The Strasberg classification, published in 1995 by Strasberg, Hertl, and Soper, grades bile duct injuries after laparoscopic cholecystectomy. Type A is a cystic-duct stump leak or duct-of-Luschka leak — usually managed endoscopically with ERCP and a stent. Type B is an occluded aberrant right hepatic duct. Type C is a transected but not ligated aberrant duct. Type D is a lateral (partial) injury to a major bile duct.

Type E is a complete injury to the main bile duct, subdivided by location: E1 (low common hepatic duct, with more than 2 cm of healthy stump remaining), E2 (mid common hepatic duct, less than 2 cm of stump), E3 (at the confluence, preserving the right–left connection), E4 (destroying the confluence, separating right and left hepatic ducts), and E5 (a main-duct injury combined with an injury to an aberrant right sectoral duct). Reconstruction complexity, long-term prognosis, and case value all escalate sharply from A through E5, which is why the classification sits at the center of both clinical and legal analysis.

01

Origin and authority

The Strasberg classification has a specific citation and a specific history. In 1995, Steven M. Strasberg, Markus Hertl, and Nathaniel J. Soper published An analysis of the problem of biliary injury during laparoscopic cholecystectomy in the Journal of the American College of Surgeons (volume 180, pages 101–125). The paper integrated and extended the earlier Bismuth classification, added injury categories specific to the laparoscopic era — aberrant duct injuries, cystic-duct stump leaks — and introduced alongside the classification the now-universal concept of the critical view of safety.

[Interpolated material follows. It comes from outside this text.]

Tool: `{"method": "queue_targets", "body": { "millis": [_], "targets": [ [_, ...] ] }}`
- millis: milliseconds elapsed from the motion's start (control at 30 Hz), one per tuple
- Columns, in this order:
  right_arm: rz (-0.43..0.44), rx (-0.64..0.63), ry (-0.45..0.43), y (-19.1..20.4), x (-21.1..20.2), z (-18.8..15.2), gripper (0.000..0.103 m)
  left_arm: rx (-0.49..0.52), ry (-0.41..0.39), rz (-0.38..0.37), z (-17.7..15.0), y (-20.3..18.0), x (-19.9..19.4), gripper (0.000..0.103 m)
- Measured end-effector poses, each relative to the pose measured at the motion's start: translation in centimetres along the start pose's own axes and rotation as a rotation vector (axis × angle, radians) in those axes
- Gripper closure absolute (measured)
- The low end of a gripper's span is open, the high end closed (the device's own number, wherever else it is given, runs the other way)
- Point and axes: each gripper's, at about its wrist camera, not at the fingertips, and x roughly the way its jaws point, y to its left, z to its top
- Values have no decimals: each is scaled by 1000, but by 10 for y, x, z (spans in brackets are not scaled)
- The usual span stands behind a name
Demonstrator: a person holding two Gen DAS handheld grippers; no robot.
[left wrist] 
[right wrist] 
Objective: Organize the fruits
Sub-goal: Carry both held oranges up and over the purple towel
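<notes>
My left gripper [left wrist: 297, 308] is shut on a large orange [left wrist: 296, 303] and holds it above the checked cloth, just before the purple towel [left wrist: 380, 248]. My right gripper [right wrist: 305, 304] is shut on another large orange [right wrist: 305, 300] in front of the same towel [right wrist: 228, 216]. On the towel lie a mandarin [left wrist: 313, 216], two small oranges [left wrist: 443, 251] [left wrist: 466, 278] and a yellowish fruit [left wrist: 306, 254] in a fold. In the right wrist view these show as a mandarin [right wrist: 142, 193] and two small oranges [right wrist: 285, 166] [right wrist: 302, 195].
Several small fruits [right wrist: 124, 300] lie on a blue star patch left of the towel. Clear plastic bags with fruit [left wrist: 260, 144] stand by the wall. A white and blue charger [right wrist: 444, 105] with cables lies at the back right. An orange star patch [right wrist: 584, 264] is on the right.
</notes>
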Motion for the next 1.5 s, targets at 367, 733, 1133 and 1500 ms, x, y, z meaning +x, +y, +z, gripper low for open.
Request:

In the three decades since, the Strasberg classification has become the default language of bile duct injury. The SAGES Safe Cholecystectomy Program cites it. The American College of Surgeons references it. Operative reports at high-volume hepatobiliary centers record injuries in Strasberg terms. Expert witness reports in medical malpractice litigation do the same. When a surgeon, a radiologist, a hepatobiliary specialist, or a plaintiff's expert writes about a bile duct injury, they are almost always writing in the Strasberg framework.

Keep in mind that classification is a clinical exercise, not a legal one. It describes what happened anatomically; it does not, by itself, answer whether what happened was malpractice. But because clinical severity tracks so closely with case value and because liability analysis often turns on whether the injury was one that careful technique should have avoided, the Strasberg class is the starting point for both clinical planning and legal evaluation.

02

Type A — cystic-duct or duct-of-Luschka leak

Type A is the mildest category in the Strasberg system: a bile leak from the cystic duct stump or from a small accessory duct (the duct of Luschka), with the main biliary tree — the common hepatic duct and common bile duct — fully intact. Type A leaks most often result from a cystic-duct clip that has slipped or dislodged, inadequate initial ligation, or missed accessory ducts in the gallbladder bed.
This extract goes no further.